Below is some data. Retype exactly the lines starting at the one with "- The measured" and ending at the one with "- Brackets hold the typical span".

▶ [Data]
****

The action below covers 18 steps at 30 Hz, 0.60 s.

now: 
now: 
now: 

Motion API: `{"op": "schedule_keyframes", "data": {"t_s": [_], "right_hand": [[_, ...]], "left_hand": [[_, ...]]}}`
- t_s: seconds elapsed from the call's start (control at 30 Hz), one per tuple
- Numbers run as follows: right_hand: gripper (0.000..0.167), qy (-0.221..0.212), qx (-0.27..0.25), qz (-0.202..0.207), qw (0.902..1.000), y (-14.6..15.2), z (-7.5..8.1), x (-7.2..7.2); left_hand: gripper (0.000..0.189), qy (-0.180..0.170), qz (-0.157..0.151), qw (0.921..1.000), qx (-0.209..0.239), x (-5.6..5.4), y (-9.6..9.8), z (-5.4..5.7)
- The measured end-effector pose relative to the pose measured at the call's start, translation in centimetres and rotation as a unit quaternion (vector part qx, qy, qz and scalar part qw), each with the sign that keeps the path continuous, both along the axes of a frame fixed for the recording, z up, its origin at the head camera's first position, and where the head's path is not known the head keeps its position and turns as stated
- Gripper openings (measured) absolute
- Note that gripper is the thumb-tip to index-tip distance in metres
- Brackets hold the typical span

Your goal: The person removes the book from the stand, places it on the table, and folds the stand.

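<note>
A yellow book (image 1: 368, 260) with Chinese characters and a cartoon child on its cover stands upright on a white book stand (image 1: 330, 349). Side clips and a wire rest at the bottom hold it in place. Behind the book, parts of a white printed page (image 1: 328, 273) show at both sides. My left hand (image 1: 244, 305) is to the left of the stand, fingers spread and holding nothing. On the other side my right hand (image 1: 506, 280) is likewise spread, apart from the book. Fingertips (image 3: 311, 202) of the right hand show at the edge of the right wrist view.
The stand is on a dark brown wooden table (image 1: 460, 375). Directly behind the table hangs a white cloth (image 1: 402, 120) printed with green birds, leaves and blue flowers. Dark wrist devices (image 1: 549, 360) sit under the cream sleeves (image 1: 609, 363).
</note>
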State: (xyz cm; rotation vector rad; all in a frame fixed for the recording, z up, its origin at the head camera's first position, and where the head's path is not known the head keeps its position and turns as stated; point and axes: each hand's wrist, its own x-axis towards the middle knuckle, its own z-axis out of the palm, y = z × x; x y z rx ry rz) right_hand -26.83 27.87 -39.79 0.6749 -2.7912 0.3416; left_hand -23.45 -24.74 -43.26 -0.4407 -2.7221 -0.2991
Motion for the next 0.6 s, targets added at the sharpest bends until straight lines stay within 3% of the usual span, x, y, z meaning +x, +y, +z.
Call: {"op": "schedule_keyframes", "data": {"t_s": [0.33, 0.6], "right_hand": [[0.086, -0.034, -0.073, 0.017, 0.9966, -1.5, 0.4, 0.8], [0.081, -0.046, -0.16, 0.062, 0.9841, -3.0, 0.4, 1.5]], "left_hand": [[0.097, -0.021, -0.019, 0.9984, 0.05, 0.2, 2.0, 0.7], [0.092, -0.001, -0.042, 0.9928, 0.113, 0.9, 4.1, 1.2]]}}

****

▶ [Solution to this problem]
- The measured end-effector pose relative to the pose measured at the call's start, translation in centimetres and rotation as a unit quaternion (vector part qx, qy, qz and scalar part qw), each with the sign that keeps the path continuous, both along the axes of a frame fixed for the recording, z up, its origin at the head camera's first position, and where the head's path is not known the head keeps its position and turns as stated
- Gripper openings (measured) absolute
- Note that gripper is the thumb-tip to index-tip distance in metres
- Brackets hold the typical span

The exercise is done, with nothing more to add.